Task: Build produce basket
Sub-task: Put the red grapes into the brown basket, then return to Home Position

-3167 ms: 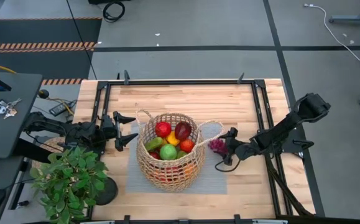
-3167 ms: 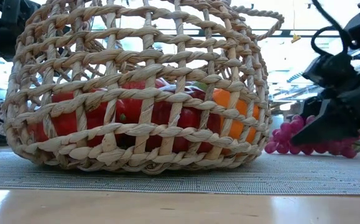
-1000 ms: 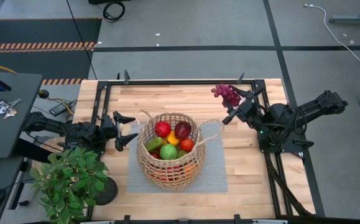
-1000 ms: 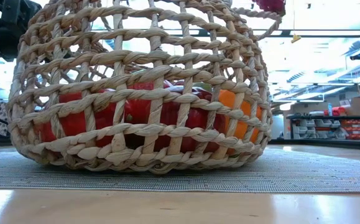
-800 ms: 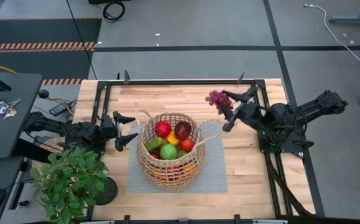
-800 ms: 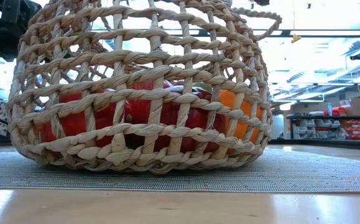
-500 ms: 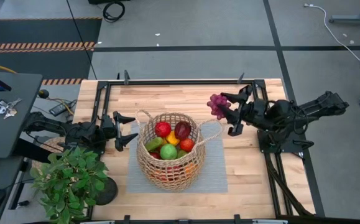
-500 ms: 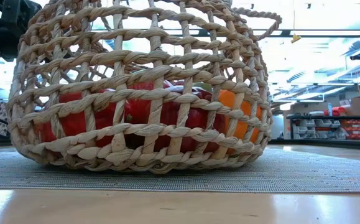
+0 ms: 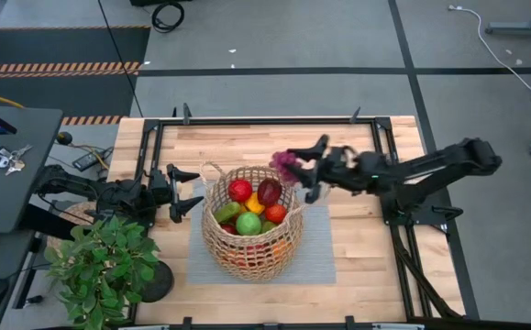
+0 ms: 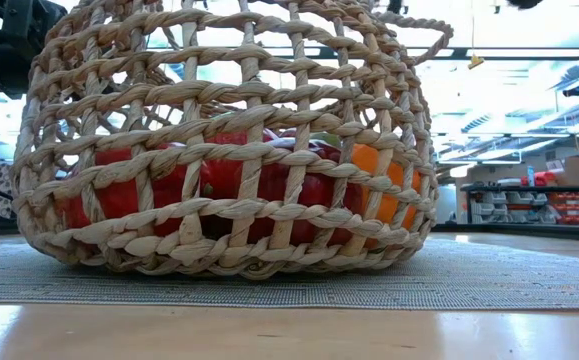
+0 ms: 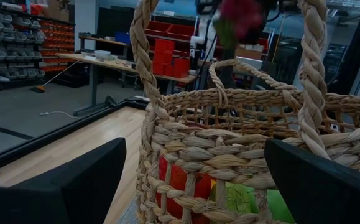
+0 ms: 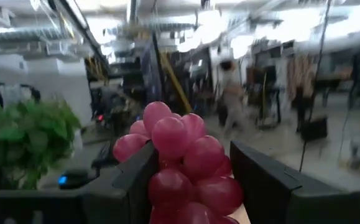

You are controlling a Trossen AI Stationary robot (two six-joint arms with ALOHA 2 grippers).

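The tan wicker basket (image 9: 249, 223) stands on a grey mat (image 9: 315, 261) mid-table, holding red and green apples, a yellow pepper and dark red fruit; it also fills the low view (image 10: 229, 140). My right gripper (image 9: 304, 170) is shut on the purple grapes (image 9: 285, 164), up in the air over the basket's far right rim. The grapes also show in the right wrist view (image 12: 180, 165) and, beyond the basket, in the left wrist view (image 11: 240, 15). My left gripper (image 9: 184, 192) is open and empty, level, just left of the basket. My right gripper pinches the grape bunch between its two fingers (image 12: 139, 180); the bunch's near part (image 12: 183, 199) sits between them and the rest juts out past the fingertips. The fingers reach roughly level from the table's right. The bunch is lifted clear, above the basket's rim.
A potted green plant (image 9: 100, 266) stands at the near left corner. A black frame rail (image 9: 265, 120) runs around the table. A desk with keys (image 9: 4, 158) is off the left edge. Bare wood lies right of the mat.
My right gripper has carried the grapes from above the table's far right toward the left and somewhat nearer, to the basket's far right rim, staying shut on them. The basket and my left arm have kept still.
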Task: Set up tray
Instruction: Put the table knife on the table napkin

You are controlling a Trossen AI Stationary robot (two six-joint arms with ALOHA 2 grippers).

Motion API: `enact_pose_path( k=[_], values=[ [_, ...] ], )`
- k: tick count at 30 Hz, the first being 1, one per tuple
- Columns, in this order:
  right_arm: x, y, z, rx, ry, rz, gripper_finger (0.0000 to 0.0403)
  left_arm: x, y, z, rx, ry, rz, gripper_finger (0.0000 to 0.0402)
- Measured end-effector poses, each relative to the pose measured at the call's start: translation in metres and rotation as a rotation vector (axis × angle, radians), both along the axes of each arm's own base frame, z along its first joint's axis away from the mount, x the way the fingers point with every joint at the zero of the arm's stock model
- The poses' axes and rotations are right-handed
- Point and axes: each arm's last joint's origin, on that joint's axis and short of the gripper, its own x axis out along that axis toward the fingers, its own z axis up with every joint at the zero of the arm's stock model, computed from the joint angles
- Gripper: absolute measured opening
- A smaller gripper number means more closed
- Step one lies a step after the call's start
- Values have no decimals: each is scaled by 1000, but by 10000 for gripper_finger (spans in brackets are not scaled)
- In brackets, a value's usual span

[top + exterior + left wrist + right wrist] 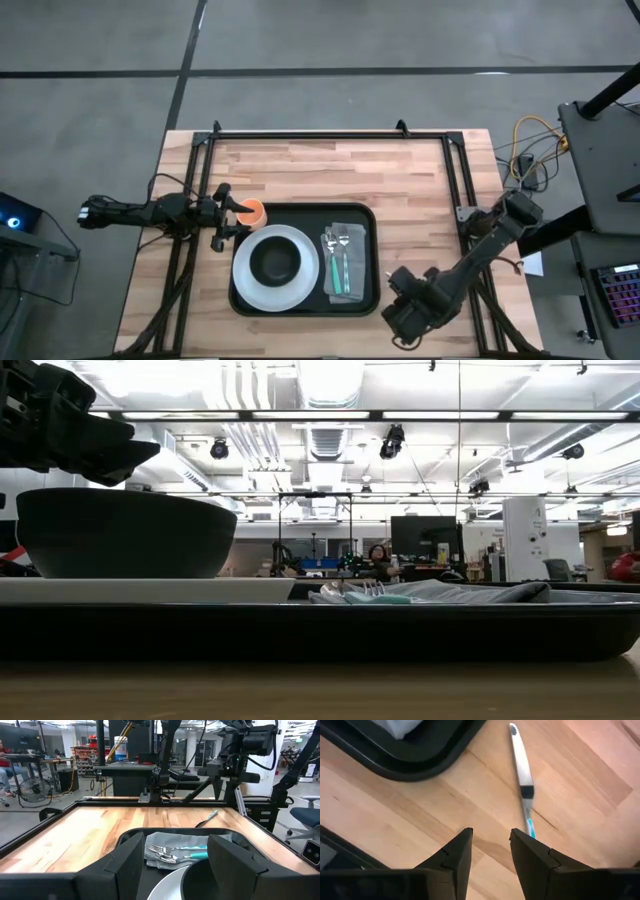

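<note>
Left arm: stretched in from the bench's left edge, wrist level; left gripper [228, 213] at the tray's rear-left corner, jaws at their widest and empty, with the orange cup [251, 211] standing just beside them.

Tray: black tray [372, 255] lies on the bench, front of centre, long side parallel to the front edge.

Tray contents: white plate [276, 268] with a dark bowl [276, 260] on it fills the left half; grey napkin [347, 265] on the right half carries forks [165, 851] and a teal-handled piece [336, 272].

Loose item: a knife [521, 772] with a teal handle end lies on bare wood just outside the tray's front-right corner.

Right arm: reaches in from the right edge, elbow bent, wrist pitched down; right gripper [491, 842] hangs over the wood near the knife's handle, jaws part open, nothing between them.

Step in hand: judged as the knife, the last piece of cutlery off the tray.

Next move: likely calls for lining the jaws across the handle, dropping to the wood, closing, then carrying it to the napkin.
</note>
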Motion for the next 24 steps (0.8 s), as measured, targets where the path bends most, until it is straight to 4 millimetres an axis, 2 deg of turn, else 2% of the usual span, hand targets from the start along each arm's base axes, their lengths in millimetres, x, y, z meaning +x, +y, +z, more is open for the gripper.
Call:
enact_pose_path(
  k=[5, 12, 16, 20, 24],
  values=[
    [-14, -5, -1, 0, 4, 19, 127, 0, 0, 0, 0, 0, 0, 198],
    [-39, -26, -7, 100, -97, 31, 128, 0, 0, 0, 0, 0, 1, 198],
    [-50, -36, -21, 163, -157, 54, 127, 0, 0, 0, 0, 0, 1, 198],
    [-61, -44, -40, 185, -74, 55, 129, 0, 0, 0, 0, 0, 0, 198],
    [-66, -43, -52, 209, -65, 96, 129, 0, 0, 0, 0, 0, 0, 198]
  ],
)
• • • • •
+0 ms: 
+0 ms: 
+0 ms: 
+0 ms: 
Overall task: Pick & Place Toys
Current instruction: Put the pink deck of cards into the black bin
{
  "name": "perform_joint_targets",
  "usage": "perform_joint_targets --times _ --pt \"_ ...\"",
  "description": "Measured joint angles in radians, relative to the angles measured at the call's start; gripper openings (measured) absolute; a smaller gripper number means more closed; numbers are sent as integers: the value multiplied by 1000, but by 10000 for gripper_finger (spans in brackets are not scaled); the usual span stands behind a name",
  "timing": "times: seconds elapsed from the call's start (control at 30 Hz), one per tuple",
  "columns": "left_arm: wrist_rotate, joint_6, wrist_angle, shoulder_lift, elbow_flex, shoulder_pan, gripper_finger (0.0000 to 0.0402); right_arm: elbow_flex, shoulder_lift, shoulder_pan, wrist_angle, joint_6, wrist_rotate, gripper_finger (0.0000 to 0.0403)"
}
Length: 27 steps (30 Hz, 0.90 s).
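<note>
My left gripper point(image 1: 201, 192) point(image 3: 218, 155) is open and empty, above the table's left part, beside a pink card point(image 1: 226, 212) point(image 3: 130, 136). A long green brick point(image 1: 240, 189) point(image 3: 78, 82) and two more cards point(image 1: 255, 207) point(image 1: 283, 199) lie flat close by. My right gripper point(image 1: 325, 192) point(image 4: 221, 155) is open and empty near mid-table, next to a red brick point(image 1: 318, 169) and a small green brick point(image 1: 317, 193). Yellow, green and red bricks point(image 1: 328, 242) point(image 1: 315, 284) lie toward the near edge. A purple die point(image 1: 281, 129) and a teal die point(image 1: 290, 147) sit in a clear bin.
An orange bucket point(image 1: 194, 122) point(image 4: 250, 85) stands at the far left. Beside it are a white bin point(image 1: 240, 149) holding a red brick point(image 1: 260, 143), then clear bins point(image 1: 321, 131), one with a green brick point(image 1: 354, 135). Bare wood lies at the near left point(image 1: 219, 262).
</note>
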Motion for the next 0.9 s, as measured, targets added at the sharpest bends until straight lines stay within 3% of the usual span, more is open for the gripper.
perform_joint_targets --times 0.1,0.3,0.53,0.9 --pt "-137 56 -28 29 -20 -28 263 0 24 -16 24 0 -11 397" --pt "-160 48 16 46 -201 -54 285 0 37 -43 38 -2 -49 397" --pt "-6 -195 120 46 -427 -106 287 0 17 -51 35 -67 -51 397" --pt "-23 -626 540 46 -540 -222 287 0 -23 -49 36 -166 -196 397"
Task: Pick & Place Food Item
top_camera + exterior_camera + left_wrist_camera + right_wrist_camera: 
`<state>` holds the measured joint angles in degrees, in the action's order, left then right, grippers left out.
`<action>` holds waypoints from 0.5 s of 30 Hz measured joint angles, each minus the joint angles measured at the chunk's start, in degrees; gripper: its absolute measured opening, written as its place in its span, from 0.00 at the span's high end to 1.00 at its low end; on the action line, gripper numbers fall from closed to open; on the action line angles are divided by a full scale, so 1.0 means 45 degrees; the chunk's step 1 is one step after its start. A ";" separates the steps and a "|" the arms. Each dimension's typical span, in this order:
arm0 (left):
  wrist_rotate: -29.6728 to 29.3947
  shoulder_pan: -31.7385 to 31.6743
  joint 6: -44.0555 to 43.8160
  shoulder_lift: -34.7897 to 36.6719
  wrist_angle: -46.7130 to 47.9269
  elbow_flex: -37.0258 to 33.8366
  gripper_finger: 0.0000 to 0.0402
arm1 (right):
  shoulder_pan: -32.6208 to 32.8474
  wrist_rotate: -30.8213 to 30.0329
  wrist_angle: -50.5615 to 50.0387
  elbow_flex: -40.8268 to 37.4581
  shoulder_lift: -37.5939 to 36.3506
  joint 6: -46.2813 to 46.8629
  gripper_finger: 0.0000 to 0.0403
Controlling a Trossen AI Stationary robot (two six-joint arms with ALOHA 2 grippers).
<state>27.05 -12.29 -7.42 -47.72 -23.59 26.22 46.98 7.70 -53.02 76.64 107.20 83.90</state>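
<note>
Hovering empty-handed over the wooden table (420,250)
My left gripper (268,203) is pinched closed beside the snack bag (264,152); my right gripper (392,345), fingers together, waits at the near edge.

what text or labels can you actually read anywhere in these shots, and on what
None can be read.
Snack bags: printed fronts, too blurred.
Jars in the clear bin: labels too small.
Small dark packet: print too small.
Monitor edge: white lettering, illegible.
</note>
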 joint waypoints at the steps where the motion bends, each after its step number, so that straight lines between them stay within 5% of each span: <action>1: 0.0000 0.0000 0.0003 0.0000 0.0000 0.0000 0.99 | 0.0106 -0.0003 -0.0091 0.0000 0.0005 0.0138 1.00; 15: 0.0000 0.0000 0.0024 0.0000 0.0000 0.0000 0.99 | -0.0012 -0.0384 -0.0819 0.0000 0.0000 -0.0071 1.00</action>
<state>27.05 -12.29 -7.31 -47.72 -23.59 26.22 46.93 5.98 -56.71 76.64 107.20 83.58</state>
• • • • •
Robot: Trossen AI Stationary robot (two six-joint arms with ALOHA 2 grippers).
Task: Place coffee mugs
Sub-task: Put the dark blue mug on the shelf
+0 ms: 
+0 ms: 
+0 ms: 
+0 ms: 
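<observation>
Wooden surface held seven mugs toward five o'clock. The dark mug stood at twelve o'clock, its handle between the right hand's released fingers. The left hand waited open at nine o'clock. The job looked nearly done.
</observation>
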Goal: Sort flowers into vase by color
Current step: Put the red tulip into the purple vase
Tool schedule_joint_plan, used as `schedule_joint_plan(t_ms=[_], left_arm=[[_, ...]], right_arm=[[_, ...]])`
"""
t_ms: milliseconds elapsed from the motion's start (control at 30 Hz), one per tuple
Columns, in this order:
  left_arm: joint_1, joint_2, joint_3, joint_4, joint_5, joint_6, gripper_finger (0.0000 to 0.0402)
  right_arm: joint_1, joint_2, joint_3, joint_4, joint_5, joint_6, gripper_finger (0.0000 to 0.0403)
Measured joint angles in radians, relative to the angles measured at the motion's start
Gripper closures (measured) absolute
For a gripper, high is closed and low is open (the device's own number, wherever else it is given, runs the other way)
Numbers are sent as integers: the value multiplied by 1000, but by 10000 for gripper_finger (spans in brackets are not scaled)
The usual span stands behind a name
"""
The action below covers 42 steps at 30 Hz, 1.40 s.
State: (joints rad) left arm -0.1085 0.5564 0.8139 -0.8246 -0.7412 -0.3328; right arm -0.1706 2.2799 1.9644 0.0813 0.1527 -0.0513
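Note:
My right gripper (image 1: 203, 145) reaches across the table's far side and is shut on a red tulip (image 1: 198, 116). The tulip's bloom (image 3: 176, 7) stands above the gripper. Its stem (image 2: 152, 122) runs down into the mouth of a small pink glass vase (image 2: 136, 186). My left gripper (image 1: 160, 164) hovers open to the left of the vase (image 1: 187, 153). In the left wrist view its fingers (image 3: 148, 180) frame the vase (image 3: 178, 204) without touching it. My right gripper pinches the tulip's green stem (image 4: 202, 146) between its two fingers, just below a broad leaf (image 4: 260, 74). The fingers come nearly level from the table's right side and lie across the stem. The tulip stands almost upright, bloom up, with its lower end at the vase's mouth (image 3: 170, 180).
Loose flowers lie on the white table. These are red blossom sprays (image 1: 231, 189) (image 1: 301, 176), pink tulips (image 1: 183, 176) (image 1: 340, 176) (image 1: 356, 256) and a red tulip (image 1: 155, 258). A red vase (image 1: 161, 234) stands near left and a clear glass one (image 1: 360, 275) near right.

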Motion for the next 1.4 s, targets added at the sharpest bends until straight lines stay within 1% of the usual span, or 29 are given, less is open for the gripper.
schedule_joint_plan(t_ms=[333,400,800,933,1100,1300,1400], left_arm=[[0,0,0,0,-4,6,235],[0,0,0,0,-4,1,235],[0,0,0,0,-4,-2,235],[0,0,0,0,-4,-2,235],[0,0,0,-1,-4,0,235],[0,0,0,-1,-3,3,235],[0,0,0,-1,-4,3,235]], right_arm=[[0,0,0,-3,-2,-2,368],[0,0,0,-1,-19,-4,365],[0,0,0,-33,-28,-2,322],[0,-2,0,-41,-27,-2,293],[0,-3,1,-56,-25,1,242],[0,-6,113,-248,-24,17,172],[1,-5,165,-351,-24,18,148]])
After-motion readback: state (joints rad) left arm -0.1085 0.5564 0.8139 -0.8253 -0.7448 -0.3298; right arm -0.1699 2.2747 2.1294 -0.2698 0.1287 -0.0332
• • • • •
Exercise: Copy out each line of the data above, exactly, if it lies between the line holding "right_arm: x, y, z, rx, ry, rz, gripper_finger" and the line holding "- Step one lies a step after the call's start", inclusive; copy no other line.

Written answer:
  right_arm: x, y, z, rx, ry, rz, gripper_finger (0.0000 to 0.0403)
  left_arm: x, y, z, rx, ry, rz, gripper_finger (0.0000 to 0.0402)
- Measured end-effector poses, each relative to the pose measured at the call's start: translation in metres and rotation as a rotation vector (axis × angle, radians), both along the axes of each arm's own base frame, z along its first joint's axis away from the mount, x the way the fingers point with every joint at the zero of the arm's stock model
- The poses' axes and rotations are right-handed
- Point and axes: each arm's last joint's origin, on that joint's axis and short of the gripper, its own x axis out along that axis toward the fingers, its own z axis up with every joint at the zero of the arm's stock model, computed from the joint angles
- Gripper: absolute measured opening
- A smaller gripper number means more closed
- Step one lies a step after the call's start

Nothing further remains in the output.